Gosh darnit okay, June thought as she blotted drops of now-cold tea with the sleeve of her sweater. She repositioned herself in the chair. She felt underwater. I’m not gonna let him get to me today. He’s a sad, lonely man and I’m not. I’m not. June nodded emphatically and thought of her couch, home, where she wished she was now, on it, sunk into its cushions that were like soft moss. She’d be wrapped in her warm knit blanket, sipping hot tea from her Paris mug, and would watch the snow out her front window, falling on the endless fields of frozen, churned earth until everything was smooth and pure and glistening white. Maybe the whole world could be snowing, if she asked God and he’d say OK because they both knew it was the only way to stop all of this violence and grinding and bitterness. It would all just dissolve under the wet, white, covering snow and everything would be clean and pretty again. Yes. Snowing.
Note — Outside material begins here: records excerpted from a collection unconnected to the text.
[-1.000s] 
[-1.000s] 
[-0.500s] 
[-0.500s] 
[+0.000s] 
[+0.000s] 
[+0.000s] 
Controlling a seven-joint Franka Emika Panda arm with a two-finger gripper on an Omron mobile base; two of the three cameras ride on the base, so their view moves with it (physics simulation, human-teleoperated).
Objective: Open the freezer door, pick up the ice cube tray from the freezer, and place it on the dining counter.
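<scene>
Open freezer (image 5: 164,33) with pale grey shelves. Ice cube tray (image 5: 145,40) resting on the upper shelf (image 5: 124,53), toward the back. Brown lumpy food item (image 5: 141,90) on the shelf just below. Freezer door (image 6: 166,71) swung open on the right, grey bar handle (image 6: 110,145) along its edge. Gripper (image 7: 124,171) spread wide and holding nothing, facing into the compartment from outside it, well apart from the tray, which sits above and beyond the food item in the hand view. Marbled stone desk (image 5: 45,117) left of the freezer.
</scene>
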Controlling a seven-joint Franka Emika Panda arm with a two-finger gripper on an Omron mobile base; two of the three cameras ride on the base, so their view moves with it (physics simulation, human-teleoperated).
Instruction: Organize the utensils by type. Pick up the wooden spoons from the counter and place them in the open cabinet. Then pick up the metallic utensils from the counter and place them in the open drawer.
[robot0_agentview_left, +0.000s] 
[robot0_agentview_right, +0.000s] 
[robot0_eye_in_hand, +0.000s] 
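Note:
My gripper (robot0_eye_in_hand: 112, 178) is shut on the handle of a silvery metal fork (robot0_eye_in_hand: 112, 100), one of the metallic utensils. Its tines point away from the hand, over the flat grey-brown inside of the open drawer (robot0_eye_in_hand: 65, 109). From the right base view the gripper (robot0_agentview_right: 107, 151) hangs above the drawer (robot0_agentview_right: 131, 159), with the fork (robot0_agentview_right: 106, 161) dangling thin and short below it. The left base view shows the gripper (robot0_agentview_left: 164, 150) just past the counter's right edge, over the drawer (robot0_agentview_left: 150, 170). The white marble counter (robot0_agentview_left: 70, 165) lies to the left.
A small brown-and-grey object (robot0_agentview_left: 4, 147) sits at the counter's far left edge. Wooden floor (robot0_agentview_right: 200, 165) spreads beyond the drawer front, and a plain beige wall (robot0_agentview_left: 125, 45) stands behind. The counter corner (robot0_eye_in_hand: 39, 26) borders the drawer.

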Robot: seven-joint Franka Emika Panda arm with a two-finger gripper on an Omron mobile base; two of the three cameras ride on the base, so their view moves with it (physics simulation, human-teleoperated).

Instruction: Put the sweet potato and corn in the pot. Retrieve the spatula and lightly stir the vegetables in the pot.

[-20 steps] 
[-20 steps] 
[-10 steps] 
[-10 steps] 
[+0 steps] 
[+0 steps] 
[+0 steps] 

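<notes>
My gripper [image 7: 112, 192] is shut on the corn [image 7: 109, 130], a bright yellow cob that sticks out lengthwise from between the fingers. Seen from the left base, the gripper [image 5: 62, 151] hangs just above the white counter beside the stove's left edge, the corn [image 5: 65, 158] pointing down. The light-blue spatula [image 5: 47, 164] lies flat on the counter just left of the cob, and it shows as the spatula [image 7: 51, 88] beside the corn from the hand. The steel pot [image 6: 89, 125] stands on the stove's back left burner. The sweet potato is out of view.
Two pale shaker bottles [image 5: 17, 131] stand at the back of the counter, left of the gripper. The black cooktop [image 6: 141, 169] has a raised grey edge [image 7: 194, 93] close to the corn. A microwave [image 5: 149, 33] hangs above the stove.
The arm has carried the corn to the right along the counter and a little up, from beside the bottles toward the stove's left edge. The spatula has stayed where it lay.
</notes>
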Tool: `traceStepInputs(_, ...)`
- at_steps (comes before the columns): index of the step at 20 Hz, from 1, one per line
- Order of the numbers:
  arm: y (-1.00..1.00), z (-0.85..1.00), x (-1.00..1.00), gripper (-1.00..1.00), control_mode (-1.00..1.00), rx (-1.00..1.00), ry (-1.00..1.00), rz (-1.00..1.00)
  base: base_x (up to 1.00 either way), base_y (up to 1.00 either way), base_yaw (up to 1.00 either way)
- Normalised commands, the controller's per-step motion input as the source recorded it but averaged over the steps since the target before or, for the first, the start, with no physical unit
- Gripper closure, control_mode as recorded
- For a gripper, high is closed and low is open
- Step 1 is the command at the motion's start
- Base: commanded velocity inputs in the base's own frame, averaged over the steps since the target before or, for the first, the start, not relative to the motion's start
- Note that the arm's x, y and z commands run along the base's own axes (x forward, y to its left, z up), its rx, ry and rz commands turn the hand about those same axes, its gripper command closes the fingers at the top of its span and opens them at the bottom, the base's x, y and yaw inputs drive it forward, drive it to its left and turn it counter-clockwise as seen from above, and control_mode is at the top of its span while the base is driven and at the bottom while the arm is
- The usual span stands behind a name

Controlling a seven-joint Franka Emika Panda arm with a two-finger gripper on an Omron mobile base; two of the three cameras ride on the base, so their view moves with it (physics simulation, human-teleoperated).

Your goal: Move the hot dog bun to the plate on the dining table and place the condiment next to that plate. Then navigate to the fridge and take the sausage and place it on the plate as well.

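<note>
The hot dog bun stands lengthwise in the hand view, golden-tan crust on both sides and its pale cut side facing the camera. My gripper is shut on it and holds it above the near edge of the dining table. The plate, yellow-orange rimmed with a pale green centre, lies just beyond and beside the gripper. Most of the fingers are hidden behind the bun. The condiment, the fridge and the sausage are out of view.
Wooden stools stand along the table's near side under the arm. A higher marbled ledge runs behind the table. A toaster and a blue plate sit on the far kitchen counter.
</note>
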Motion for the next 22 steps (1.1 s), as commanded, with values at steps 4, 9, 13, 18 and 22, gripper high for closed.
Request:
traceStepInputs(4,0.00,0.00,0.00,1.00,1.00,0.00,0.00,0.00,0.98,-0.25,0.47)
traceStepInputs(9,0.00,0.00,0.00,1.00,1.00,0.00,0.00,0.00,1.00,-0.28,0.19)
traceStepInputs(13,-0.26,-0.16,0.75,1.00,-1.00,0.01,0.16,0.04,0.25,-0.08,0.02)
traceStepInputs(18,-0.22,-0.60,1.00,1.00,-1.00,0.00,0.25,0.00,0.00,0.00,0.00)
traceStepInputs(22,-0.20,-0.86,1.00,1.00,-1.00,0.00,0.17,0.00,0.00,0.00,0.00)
She opened her eyes and flinched because that woman that was waiting for the doctor stood in front of the counter now, her hand thrust over it, holding a Medicaid card almost in her face. Well how long had she been standing there…Fine. June plucked the card from the woman’s hand. She didn’t react, her face set. Like a box, June thought, like all of those farmers wives’ faces, there was nothing womanly or remotely feminine in any of them. They were all just set. It’s that life that does it, tied to those wordless men perennially sunk in mud, splitting it open, littering it with seed to coax the coy, resistant earth to give up its bread or those supple, reluctant udders milk, dry cracked knuckles kneading thick pink teats. There was nothing left for the wives. The men were spent. It was a hard life and June was glad she wasn’t her.